Наш дом стоит у моря | страница 42



Наконец Шиманский разнес письма и направился к выходу.

В подъезде показался Ленька. Я увидел, как он поздоровался с почтальоном, что-то спросил. Шиманский в ответ покачал головой: нет, мол, — и вышел на улицу. А Ленька через двор направился в парадное, где жили Соловьевы.

Мы спустились вниз.

Вышла во двор бабка Назариха, сгребла Мишку и Оську к подолу и увела домой. Затем Валеркина мать высунулась из окна и начала уговаривать своего «сынулю», чтобы он шел обедать. Валерка долго не сдавался. Потом неохотно буркнул:

— Иду, иду… Вот привязалась. — И ко мне обернулся: — Ты подожди, я чего-нибудь порубать вытащу. Ладно?

— Ладно.

Не успел Валерка отойти от меня и на шаг, как из парадного показались Ленька и Соловей. Глаза у Соловья покраснели, напухли.

Валерка заметил Леньку и Соловья и затоптался на месте. А Ленька, как будто меня и не видит вовсе, прошел мимо вместе с Вовкой. Еще брат родной называется.

— Лёнь! — с обидой в голосе крикнул я. — Куда же вы, Лёнь?

Ленька и Соловей остановились.

— Куда это вы, ребя? — подскочил к ним вместе со мной Валерка.

— Куда мы идем, это не твое дело, пупсик, — ответил ему Ленька и взял меня за руку. — Можешь идти с нами, Санька, но смотри, пойдем далеко. Устанешь — попробуй только пискнуть.

— Не-ее… что ты…

— Ну, тогда пошли.

— А я? — спросил Валерка.

— Отстань, — отмахнулся от него Ленька.

Мы вышли на улицу и повернули направо. Валерка все еще плелся за нами.

— Отстань, — снова бросил ему через плечо мой брат. — Отстань, слышишь?

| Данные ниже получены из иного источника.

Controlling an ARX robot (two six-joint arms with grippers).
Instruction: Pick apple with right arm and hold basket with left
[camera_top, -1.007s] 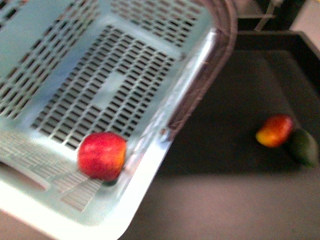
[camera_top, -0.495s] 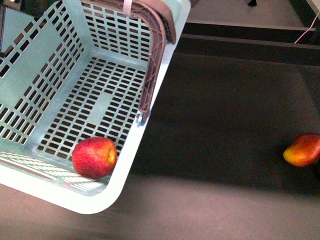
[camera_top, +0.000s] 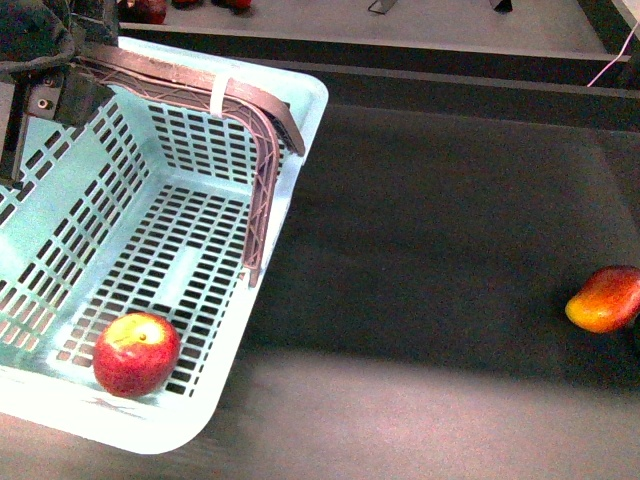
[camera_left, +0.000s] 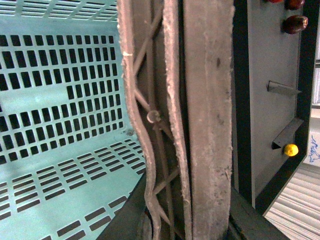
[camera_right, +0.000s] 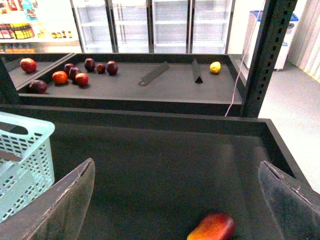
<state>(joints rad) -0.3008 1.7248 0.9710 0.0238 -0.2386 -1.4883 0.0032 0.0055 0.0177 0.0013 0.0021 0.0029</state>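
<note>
The red apple with a pale stem dimple lies inside the light blue basket, at its near corner. My left gripper is shut on the basket handle, a brown strap that also fills the left wrist view. The basket shows at the left edge of the right wrist view. My right gripper is open and empty, its fingers spread wide above the dark table, out of the front view.
An elongated red-to-yellow fruit lies on the dark table at the right edge; it also shows between my right fingers. Behind is a dark shelf with several dark red fruits and a yellow one.
The basket has shifted left and tilted back toward level. The apple rolled toward the basket's near left corner. The green fruit has left the view.
</note>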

Валерка не отставал. И вдруг Соловей повернулся, сжал кулаки и пошел на Валерку, сбычив лоб:

— Отстань, зараза, кому говорят…

И столько злости было в голосе Соловья, что Валерка пулей шарахнулся во двор.

— Да ну его к черту, Солова! — взял Вовку за плечи мой брат. — Пошли, Вовчик, нам ведь неблизко.

Шли молча. Меня все время подмывало спросить, куда и зачем мы идем, но я сдерживал себя: Ленька не любит, когда к нему пристают с расспросами такие салаги, как я.

У вокзала суетились на подкрашенных скрипучих пролетках бородатые извозчики. Сиплыми голосами они зазывали седоков, цыкали, грозно замахивались кнутами, но не били своих дряхлых сонных лошадок, а только сгоняли с них мух.

Прошли вдоль Привоза, вышли на Преображенскую улицу и повернули по ней направо, к центру города.

По Преображенской уже ходили трамваи. Старенькие, заштопанные сваркой вагончики дребезжали по улице. На каждом доме или же на том, что от него осталось, стояли черные квадраты на стенах: «Мин нет», «Мин нет».